While the SU7 remains a China-only product for now, the implications extend well beyond the domestic market. Xiaomi has already confirmed plans to enter Western Europe from 2027, and the SU7 — or a derivative of it — is widely expected to form the backbone of that launch. The question is not whether Xiaomi will enter Europe, but what kind of competitor it will be when it does.
Premium priced as mainstream
At first glance, the SU7 appears to be priced at an assumed level after EU import taxes, squarely in the territory of mainstream electric sedans such as the Tesla Model 3 or Volkswagen’s ID range. However, a closer look at the vehicle’s dimensions, power, and interior technology suggests a more complex picture.

In terms of size, performance, and digital integration, the SU7 overlaps not only with mass-market EVs but also with entry-level premium models such as the BMW i4, Mercedes-Benz EQE, and Audi’s forthcoming electric sedans.
This is where Xiaomi’s strategy becomes particularly interesting for Europe. The SU7 is not positioned as a traditional luxury car, but it offers performance, digital interfaces, and driver-assistance hardware that, on paper, rival those of established premium brands.
If Xiaomi manages to translate this package to Europe at a competitive price — even after accounting for import duties, homologation costs, and VAT — it could put significant pressure on European manufacturers who rely on incremental upgrades and brand prestige to justify higher margins.
Super performance
The competitive threat becomes even clearer when looking at Xiaomi’s higher-end variants.

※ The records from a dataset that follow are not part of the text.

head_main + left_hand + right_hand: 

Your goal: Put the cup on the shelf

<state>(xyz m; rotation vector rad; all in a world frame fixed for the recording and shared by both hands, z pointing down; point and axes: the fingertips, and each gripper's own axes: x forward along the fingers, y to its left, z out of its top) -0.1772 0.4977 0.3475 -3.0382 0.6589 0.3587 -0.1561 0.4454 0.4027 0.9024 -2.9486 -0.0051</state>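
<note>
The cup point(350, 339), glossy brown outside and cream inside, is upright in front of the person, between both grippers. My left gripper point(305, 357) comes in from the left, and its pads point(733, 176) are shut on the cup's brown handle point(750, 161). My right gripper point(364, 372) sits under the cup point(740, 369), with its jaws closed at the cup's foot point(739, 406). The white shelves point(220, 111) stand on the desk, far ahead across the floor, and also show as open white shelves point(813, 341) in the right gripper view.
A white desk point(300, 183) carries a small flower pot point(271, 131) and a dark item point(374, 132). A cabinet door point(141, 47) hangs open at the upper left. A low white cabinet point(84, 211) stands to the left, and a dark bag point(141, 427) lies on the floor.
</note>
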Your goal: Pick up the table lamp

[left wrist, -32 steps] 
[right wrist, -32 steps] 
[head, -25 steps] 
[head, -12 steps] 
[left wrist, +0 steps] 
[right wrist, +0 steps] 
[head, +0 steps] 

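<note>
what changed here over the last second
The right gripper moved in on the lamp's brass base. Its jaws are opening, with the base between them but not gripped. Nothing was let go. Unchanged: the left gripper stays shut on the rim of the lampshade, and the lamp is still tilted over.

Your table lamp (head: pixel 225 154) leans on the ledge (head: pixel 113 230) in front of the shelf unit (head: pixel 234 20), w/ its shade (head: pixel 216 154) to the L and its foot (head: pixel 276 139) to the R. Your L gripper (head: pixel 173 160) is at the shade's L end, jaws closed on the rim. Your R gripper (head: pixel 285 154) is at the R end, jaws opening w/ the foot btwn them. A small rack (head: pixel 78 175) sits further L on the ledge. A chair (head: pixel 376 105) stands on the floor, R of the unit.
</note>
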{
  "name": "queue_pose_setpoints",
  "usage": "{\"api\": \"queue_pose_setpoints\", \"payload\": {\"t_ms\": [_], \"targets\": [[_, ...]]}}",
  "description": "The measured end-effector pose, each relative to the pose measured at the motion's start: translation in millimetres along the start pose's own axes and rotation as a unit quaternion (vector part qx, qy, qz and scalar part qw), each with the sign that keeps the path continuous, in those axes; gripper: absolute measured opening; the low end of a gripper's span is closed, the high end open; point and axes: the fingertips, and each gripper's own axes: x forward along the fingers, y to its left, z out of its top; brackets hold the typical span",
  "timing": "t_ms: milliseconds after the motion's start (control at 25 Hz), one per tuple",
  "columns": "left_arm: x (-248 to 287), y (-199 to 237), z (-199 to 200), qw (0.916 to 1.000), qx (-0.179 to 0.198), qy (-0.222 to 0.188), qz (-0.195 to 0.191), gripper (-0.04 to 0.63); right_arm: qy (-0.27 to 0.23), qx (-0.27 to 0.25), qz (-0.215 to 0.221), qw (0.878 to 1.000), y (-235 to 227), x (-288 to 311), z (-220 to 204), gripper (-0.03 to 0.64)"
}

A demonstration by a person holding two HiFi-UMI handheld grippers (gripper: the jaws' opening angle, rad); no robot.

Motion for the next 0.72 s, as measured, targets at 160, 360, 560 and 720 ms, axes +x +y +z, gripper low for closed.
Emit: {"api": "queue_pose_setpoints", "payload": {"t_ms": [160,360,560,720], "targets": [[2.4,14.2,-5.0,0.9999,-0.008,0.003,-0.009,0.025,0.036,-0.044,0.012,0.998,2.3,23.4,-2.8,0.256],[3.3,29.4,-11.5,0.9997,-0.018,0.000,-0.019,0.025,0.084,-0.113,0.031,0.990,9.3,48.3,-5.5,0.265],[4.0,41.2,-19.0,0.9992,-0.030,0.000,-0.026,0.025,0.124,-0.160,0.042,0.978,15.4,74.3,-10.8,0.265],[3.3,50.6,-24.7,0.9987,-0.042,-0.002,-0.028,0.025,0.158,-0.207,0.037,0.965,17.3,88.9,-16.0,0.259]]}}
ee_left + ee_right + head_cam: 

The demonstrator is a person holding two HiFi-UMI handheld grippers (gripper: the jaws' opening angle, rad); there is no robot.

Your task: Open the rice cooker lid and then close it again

In China, the SU7 Max and Ultra deliver power outputs and acceleration figures (such as 1.97 seconds from 0-100 km/h) that approach those of vehicles such as the Porsche Taycan and Tesla’s higher-performance trims.
In Europe, such versions would likely remain niche, but they reinforce Xiaomi’s ability to scale from mainstream to near-premium within a single model line.
For European brands, the real challenge is not that Xiaomi will suddenly replace BMW, Mercedes-Benz, or Audi in the hearts of loyal customers. Brand perception, dealer networks, and long-standing customer relationships still matter enormously in markets such as Germany, Belgium, and the Netherlands.
Instead, the challenge lies in how value is perceived. A well-equipped SU7 priced tens of thousands of euros below a comparable European premium EV could force competitors to rethink equipment strategies, software pricing, and the pace of technological upgrades.
Belgium, in particular, could become an early test case. The market is highly electrified, price-sensitive, and dominated by company cars, where the total cost of ownership often outweighs badge appeal.
If Xiaomi can offer long-range, fast charging, and advanced driver-assistance at a competitive leasing price, fleet managers may be more willing to consider a new entrant than private buyers traditionally are.
For Europe’s established carmakers, the message from China is clear: the next wave of competition will not only come from familiar rivals, but from technology companies that are increasingly comfortable playing on their turn.